Last Wednesday’s meeting was attended by representatives of the art and craft, apiculture and agro-processing sectors as well as the Small Business Bureau though, to the stated disappointment of the organisers the Linden Chamber of Commerce was the only regional chamber present. GCCI executive member Lance Hinds had told this newspaper during an earlier conversation that the chamber was particularly keen on deploying the resources that it had secured through its relationship with the CDB in an effort to help shore up the regional chambers across the country. Accordingly, he was disappointed at the low level of response to the Georgetown Chambers’ invitations to last Wednesday’s meeting.

At the meeting Hinds and Chamber President Vishnu Doerga outlined the mechanics of the relationship between the GCCI and the CDB following which a lively discussion ensued on ways in which the Georgetown Chamber can work with other individual businesses, business groups and business support organizations to maximize the support being received from the CDB. Hinds told the gathering that the chamber had decided that engaging the regional chambers and other business support groups was the most effective way of determining their needs and providing effective responses.

What the ensuing deliberations made clear was the fact that a number of the business support groups, particularly those representing MSMEs were seriously under-resourced and therefore unable to lend effective support to enterprises within the group. Not least amongst their challenges are a lack of physical facilities for the creation of effective organisations and, perhaps above all else, few resources with which to run their organisations. Lively and revealing discussions were held on the challenges being faced by the Linden Chamber of Commerce in seeking to provide meaningful and effective support for businesses in the region and the need to provide effective responses to the pressures being faced by small and emerging sectors including art and craft, music, apiculture and agro-processing, among others.

The presence of representatives from the various sectors at Wednesday’s meeting allowed the GCCKI to outline its CDB-supported project titled ‘Improving Competitiveness in Guyana and Strengthening of SMEs to Increase Non Traditional Exports.’ Aimed directly at seeking to reduce and eventually remove some of the critical weaknesses facing local MSMEs the planned outcomes of the project are to improve export product quality and capacity to fulfil orders and to equip businesses with industry knowledge of international marketing opportunities in the European Union, CariForum and French Caribbean Outermost Regions (FCOR).

The project will, among other things, engage an arts and craft sector consultant to assess the supply capacity and export-readiness of enterprises while conducting market research to identify market opportunities in the EU, CariForum and elsewhere and prepare the arts and craft component of a three-year export development strategy and action plan reflective of the consensus and needs of the stakeholders.

In the agro-processing sector the project will engage production and marketing consultants to assess the supply capacity and export readiness of enterprises.
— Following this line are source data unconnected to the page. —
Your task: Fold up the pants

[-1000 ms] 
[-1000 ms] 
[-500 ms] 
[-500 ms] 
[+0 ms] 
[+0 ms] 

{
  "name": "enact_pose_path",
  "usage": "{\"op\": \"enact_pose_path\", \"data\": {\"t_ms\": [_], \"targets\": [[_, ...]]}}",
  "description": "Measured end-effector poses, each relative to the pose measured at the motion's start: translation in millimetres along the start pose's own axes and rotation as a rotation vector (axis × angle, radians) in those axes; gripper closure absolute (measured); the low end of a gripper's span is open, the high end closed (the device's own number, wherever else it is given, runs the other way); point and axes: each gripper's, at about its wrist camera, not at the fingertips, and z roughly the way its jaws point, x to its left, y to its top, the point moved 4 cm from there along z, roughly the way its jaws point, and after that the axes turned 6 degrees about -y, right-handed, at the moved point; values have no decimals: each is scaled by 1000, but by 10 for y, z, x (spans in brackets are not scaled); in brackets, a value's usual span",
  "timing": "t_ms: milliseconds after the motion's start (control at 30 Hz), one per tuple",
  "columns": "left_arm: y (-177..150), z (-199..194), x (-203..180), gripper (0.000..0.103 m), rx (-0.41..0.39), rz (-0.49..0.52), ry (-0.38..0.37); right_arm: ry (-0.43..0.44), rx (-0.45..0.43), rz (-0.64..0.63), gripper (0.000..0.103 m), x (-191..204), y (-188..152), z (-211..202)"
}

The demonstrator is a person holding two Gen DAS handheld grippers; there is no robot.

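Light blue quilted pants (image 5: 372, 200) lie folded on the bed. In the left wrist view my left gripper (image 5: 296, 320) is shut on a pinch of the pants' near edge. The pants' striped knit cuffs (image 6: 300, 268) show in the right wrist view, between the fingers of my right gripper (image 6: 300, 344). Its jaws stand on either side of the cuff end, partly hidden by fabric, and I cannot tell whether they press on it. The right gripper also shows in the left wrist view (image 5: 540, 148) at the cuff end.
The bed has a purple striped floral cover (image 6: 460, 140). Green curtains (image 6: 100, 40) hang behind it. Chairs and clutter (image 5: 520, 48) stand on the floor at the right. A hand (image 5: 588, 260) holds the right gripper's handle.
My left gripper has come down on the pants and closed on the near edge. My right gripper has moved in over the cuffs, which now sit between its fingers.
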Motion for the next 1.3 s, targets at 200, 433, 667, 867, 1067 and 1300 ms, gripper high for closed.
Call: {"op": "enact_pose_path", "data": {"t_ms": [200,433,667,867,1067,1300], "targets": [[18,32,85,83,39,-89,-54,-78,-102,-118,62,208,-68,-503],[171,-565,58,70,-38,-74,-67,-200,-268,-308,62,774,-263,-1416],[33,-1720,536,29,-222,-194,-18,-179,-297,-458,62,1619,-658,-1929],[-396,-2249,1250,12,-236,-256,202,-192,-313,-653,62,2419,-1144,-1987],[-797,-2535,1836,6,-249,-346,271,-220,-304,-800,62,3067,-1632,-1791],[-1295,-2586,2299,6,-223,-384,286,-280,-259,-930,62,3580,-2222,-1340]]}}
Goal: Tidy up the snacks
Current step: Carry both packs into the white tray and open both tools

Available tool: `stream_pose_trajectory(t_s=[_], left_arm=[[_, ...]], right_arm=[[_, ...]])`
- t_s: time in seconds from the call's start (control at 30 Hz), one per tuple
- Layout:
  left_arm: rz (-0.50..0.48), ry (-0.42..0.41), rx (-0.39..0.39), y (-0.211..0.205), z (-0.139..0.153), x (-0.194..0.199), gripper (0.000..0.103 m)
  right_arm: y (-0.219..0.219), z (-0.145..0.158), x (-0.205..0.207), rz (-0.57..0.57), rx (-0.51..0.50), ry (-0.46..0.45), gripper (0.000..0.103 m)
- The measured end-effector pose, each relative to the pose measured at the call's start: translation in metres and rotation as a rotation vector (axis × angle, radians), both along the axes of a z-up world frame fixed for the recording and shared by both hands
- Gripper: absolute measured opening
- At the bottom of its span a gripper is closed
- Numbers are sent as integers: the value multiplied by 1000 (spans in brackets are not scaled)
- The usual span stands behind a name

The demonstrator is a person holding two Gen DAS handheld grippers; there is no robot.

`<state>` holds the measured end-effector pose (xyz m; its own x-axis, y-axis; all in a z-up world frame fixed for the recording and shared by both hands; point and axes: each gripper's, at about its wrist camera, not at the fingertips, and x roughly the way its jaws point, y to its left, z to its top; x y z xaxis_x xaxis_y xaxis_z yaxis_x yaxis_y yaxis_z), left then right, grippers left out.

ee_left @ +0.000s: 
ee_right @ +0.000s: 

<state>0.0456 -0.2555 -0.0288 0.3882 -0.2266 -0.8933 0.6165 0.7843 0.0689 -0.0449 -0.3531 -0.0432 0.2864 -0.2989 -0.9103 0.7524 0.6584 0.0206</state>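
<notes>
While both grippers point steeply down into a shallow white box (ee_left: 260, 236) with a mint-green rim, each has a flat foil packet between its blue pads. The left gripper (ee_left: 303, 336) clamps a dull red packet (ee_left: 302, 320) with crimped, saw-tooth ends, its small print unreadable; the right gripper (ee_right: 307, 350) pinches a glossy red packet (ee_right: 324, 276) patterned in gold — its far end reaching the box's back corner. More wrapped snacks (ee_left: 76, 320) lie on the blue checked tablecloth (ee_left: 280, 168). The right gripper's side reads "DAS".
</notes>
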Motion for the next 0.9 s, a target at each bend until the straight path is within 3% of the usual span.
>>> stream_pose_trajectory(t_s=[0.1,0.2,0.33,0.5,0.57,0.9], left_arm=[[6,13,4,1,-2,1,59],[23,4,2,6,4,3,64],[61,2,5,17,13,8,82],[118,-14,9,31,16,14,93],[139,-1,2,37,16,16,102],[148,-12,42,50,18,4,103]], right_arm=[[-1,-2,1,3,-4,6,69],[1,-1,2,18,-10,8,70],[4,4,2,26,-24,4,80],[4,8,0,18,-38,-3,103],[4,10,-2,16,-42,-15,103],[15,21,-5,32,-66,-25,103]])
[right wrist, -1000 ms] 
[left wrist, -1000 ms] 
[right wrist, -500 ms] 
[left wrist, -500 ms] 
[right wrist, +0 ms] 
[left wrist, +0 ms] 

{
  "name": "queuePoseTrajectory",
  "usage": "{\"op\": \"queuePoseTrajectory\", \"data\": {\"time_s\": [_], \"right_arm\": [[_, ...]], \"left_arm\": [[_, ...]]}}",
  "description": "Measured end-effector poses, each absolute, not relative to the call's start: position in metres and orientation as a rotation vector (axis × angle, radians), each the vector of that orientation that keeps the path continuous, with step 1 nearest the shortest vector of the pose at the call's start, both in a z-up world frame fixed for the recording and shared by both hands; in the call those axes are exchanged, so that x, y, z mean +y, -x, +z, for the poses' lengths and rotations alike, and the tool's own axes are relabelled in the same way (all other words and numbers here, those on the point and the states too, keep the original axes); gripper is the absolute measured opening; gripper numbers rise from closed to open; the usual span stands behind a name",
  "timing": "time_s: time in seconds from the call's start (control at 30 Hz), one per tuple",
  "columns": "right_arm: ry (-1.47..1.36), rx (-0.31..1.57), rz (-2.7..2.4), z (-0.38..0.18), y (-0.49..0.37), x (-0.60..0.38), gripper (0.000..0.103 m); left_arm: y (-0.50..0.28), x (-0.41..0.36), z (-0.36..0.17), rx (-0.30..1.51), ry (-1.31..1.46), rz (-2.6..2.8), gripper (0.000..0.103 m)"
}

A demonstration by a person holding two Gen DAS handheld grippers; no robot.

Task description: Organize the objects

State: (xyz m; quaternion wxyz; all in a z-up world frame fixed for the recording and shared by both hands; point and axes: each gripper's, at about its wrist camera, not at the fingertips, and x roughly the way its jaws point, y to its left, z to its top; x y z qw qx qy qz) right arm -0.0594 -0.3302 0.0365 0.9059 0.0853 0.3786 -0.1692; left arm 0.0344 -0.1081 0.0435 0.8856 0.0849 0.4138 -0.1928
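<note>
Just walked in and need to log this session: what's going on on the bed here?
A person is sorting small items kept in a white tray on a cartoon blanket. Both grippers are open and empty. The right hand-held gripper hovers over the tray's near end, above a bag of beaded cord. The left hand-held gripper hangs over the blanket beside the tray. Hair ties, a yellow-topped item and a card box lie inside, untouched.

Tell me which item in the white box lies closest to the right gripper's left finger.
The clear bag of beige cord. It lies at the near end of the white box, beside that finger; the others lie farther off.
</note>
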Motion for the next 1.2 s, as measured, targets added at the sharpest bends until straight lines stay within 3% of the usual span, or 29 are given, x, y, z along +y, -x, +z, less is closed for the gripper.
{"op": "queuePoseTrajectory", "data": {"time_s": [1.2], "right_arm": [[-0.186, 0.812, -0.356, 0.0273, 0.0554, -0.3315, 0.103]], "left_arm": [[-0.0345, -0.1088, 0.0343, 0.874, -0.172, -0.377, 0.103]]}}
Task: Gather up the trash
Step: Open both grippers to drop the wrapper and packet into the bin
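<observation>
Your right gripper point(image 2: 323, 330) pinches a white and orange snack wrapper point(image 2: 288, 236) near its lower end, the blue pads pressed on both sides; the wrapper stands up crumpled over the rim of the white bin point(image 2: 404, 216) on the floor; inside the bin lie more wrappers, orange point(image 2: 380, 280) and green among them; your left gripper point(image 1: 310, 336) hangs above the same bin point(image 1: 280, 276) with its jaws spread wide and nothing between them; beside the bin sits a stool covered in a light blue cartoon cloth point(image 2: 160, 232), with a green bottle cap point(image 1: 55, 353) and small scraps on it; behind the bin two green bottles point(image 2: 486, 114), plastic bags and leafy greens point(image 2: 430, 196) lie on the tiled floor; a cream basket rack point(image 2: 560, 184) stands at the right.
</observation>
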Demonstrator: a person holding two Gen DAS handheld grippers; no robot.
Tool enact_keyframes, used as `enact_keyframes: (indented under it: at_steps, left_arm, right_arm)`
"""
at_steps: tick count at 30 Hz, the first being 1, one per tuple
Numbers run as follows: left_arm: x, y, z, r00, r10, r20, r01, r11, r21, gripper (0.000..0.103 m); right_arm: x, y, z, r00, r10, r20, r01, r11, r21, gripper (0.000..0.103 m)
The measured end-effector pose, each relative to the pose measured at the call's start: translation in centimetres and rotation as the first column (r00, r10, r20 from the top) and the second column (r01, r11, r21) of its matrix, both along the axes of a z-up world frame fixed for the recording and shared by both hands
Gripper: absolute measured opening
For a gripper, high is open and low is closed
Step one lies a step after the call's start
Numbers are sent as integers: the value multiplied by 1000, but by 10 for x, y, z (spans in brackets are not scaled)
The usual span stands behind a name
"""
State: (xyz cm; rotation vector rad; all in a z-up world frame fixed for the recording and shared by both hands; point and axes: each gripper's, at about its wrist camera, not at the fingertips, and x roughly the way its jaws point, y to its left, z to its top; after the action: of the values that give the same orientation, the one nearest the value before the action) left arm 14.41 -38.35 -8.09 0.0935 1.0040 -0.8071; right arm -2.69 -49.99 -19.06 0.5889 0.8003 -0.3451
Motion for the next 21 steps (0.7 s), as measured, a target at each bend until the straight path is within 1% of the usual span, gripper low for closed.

Additionally, the project will facilitate market research to identify specific regional and extra-regional market opportunities.   Similar services will be provided to the country’s music industry.

Three sensitization workshops will be conducted in the arts and craft, agro-processing and music sectors to examine trade opportunities and to discuss the components of draft three-year export development strategies for the respective sectors.

Funding provided by the CDB for the project will also be used to “deliver gender-sensitive, hands-on training, technical support and other forms of technical assistance” and in the case of the music industry to “engage a legal consultant to prepare and register articles of association to incorporate the Guyana Music Network (GMN) as a limited liability company.”

At last Wednesday’s meeting business support groups were mandated by the chamber to provide structured documentation outlining their particular needs in order that these can be factored into the initiative.